Here I'll show charts for the top 6 scorers on the team last season, including Jarrett Jack and Carl Landry, who are no longer with the team (in case you missed it!). Hopefully, the charts mostly speak for themselves. Essentially, I'm plotting every shot during the season as a function of time and points scored. Instead of plotting symbols, I came up with the clever idea (patting myself on the back as I type this up) of plotting the name of the opponent, so you can (fairly) easily have a reference for the games.
On top of those points, I plotted a LOESS smoother which is a way to perform a local regression. Think of this as a fancy sort of moving average, where the most recent point (at a certain date) is given the most weight, and points farther away are given progressively less weighting. There is a "fudge factor" that is chosen to control the weighting, and for this post, I just picked something that "looked right" to me. Of course, if we want to be more rigorous about it, that factor could be varied and the value that turns out to be the most predictive could be chosen. But that's all work for the future.

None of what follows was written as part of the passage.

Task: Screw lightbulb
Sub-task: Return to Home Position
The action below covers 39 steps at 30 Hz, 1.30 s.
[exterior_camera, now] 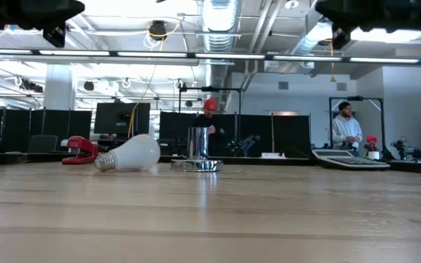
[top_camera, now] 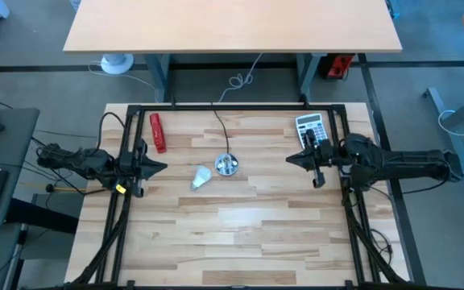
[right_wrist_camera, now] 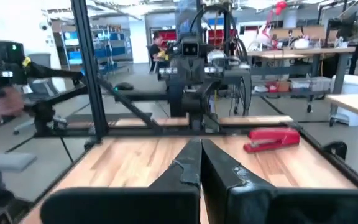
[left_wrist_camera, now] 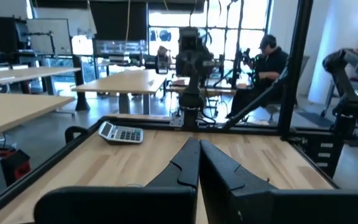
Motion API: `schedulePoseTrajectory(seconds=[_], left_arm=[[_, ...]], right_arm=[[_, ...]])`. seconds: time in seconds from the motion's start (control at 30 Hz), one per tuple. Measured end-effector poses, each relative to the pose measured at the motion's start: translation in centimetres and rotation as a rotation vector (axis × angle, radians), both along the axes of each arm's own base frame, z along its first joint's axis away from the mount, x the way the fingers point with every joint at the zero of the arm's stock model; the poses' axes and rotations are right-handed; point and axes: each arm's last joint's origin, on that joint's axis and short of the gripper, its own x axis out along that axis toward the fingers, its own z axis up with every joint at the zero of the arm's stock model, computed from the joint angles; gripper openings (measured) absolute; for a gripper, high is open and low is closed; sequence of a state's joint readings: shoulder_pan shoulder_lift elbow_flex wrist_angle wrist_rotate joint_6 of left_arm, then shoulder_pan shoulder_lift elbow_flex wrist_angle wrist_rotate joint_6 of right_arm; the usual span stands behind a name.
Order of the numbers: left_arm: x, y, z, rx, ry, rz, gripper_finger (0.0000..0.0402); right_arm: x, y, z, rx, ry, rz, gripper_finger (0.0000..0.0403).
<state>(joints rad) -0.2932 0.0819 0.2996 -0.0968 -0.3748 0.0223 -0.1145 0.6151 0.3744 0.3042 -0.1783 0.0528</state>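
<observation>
The lightbulb [top_camera: 200,178] lay on its side on the pale planked table [top_camera: 240,234]. It was smooth white glass with a silvery screw base. It lay near the left gripper [top_camera: 163,167], to its right, whose dark fingers were pressed together, holding nothing. The right gripper [top_camera: 288,159], farther right, was likewise pinched and empty. Just beyond the bulb stood a shiny round socket [top_camera: 227,166]. A red stapler [top_camera: 159,133] and a grey calculator [top_camera: 309,127] lay farthest.

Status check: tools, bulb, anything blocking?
Left tool shut, empty, at left edge; right tool shut, empty, at right edge. Lightbulb lying on its side beside socket, not screwed in. Stapler and calculator sit well away from it.
</observation>
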Motion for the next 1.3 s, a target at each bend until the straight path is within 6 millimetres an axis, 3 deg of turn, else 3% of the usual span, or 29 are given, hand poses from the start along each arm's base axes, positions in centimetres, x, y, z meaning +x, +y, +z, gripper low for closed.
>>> schedulePoseTrajectory(seconds=[0.17,0.37,0.63,1.3], left_arm=[[-0.4,0.1,-1.4,-0.01,-0.025,0.005,0.0],[-0.4,0.1,-1.3,0.006,-0.029,0.007,0.0],[-0.2,0.1,-1.8,0.007,-0.01,0.007,0.0],[1.7,-0.2,-7.0,0.019,0.028,0.03,0.0]], right_arm=[[-1.4,-0.5,-2.5,0.04,-0.059,-0.019,0.0008],[-2.9,-0.5,-3.4,0.062,-0.121,-0.013,0.0008],[-4.1,-0.3,-3.7,0.068,-0.127,-0.012,0.0008],[-5.2,0.1,-4.2,0.081,-0.082,0.04,0.0008]])
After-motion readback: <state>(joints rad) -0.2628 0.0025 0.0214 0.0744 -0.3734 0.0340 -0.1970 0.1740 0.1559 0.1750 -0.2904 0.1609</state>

What's visually striking is how variable the efficiency for each player is during the course of a season, even very good ones like Stephen Curry. I mean, I guess we all know this. But until you actually see it, it's not really appreciated. You can literally see how on fire Curry was around the time of the "54 point game" against the Knicks (his peak for the season) and how he severely trailed off by the end of the San Antonio series. And of all the players here, it looks to my eyes like Harrison Barnes had the most ups and downs of any of them. Not too surprising, right? But there it is on paper. Anyway, folks, enjoy the data!